## WORK ITEM
An exact copy of each line below is needed, with no images in it.
◇ ◇ ◇ ◇ ◇
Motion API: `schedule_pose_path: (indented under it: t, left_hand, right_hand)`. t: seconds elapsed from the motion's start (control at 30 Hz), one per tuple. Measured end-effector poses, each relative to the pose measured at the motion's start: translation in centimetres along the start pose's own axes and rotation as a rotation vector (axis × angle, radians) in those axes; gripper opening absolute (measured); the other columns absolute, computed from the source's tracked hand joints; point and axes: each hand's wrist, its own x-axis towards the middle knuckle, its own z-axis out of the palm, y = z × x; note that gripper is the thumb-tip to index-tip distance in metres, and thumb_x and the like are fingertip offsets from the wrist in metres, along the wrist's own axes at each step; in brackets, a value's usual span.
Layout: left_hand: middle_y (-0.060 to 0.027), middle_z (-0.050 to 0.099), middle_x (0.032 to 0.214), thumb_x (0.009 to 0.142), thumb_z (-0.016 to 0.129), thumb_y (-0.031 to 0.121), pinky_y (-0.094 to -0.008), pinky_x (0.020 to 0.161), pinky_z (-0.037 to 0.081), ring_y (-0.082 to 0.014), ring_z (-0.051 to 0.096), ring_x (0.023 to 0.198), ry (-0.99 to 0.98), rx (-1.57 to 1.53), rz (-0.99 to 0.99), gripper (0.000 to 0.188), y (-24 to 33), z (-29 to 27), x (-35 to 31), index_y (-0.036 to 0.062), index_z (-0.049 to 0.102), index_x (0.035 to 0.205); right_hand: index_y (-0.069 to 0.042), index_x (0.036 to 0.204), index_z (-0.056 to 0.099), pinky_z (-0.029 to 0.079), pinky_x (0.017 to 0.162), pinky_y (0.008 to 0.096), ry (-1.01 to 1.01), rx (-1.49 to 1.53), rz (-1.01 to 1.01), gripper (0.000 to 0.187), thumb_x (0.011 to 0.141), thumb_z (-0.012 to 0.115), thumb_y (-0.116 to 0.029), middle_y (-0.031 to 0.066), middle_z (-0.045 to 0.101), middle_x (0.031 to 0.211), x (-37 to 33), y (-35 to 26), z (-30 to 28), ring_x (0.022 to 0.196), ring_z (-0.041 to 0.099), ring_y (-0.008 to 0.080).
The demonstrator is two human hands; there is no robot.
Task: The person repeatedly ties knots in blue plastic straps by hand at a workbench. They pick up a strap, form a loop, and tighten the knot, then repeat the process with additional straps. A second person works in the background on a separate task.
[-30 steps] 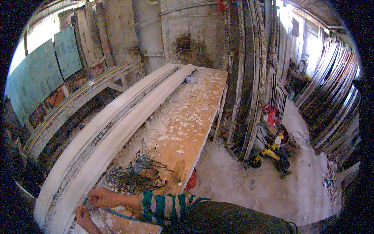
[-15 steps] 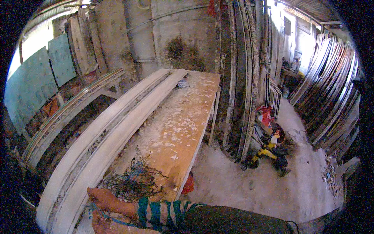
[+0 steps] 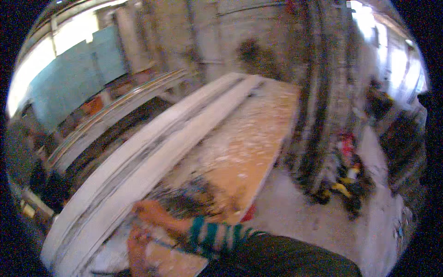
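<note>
The picture is motion-blurred. My right hand (image 3: pixel 150 212), on an arm in a green striped sleeve, rests at the near end of a long white curved moulding (image 3: pixel 152 152), beside a dark tangle of fibres (image 3: pixel 184 203). My left hand (image 3: pixel 136 244) is just below it, over the dusty wooden bench top (image 3: pixel 244 152). A thin blue strip (image 3: pixel 161 242) runs between the two hands. The blur hides whether either hand grips it.
A second long moulding (image 3: pixel 115 115) lies on a rack to the left, below teal panels (image 3: pixel 69 83). On the dusty floor to the right sits a yellow and black tool (image 3: pixel 344 184). Something red (image 3: pixel 249 214) shows under the bench edge. Tall strips lean at the far right.
The view has swung and gone blurry. Both hands now sit further right and a little higher in the picture, still close together at the near end of the moulding.
</note>
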Motion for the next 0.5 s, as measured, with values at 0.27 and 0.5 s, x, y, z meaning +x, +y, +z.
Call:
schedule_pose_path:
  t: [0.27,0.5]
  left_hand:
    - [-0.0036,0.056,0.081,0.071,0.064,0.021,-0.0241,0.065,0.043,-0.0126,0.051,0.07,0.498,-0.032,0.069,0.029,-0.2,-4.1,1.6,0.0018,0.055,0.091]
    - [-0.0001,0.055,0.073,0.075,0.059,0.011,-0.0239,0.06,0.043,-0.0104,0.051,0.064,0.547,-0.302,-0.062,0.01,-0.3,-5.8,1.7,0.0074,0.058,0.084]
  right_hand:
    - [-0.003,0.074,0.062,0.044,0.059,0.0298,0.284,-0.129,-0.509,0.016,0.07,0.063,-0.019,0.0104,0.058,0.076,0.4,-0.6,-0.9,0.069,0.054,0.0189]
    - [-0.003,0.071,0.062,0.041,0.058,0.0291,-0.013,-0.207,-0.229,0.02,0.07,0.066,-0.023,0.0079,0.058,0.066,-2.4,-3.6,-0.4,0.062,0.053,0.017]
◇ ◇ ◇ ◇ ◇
## TASK RESPONSE
Motion API: `schedule_pose_path: (indented under it: t, left_hand, right_hand)`. t: seconds elapsed from the motion's start (control at 30 Hz), one per tuple. Measured end-effector poses, each relative to the pose measured at the motion's start: translation in centimetres along the start pose's own axes and rotation as a rotation vector (axis × angle, radians) in those axes; gripper opening absolute (measured); the other columns absolute, computed from the source's tracked hand joints; point and axes: each hand's wrist, its own x-axis towards the middle knuckle, its own z-axis out of the palm, y = z × x; note that gripper is the thumb-tip to index-tip distance in metres, and thumb_x and the like are fingertip offsets from the wrist in metres, along the wrist's own axes at each step; in brackets, a value's usual span.
Layout: left_hand: middle_y (-0.060 to 0.027), middle_z (-0.050 to 0.099), middle_x (0.032 to 0.214), thumb_x (0.009 to 0.142), thumb_z (-0.016 to 0.129), thumb_y (-0.031 to 0.121), pinky_y (-0.094 to -0.008), pinky_x (0.020 to 0.161), pinky_z (-0.037 to 0.081), ring_y (-0.082 to 0.014), ring_z (-0.051 to 0.096), ring_x (0.023 to 0.198), ry (-0.99 to 0.98), rx (-1.57 to 1.53), rz (-0.99 to 0.99), gripper (0.000 to 0.188), y (-24 to 33), z (-29 to 27), x (-35 to 31), index_y (-0.036 to 0.062), index_z (-0.049 to 0.102), index_x (0.035 to 0.205); right_hand: index_y (-0.069 to 0.042), index_x (0.036 to 0.204), index_z (-0.056 to 0.099), pinky_z (-0.029 to 0.079), pinky_x (0.017 to 0.162), pinky_y (0.008 to 0.096), ry (-1.01 to 1.01), rx (-1.49 to 1.53), rz (-1.01 to 1.01), gripper (0.000 to 0.187), thumb_x (0.011 to 0.141), thumb_z (-0.012 to 0.115), thumb_y (-0.116 to 0.029), middle_y (-0.031 to 0.066), middle_z (-0.045 to 0.101), middle_x (0.031 to 0.211), x (-37 to 33), y (-35 to 26), z (-30 to 28), ring_x (0.022 to 0.196), ring_z (-0.041 to 0.099), ring_y (-0.008 to 0.080).
The demonstrator is two human hands; there is no robot.
Task: The person repeatedly ties knots in blue plastic straps by hand at a workbench. They pick up a strap, form a loop, and tighten the knot, then repeat the process with additional straps. A second person works in the background on a separate task.
[-30 steps] 
[-15 steps] 
[+0 steps] 
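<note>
The picture is motion-blurred. My right hand (image 3: pixel 150 212), on an arm in a green striped sleeve, rests at the near end of a long white curved moulding (image 3: pixel 152 152), beside a dark tangle of fibres (image 3: pixel 184 203). My left hand (image 3: pixel 136 244) is just below it, over the dusty wooden bench top (image 3: pixel 244 152). A thin blue strip (image 3: pixel 161 242) runs between the two hands. The blur hides whether either hand grips it.
A second long moulding (image 3: pixel 115 115) lies on a rack to the left, below teal panels (image 3: pixel 69 83). On the dusty floor to the right sits a yellow and black tool (image 3: pixel 344 184). Something red (image 3: pixel 249 214) shows under the bench edge. Tall strips lean at the far right.
The view has swung and gone blurry. Both hands now sit further right and a little higher in the picture, still close together at the near end of the moulding.
</note>
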Motion for the next 0.5 s, as measured, with values at 0.27 and 0.5 s, x, y, z meaning +x, +y, +z.
Call:
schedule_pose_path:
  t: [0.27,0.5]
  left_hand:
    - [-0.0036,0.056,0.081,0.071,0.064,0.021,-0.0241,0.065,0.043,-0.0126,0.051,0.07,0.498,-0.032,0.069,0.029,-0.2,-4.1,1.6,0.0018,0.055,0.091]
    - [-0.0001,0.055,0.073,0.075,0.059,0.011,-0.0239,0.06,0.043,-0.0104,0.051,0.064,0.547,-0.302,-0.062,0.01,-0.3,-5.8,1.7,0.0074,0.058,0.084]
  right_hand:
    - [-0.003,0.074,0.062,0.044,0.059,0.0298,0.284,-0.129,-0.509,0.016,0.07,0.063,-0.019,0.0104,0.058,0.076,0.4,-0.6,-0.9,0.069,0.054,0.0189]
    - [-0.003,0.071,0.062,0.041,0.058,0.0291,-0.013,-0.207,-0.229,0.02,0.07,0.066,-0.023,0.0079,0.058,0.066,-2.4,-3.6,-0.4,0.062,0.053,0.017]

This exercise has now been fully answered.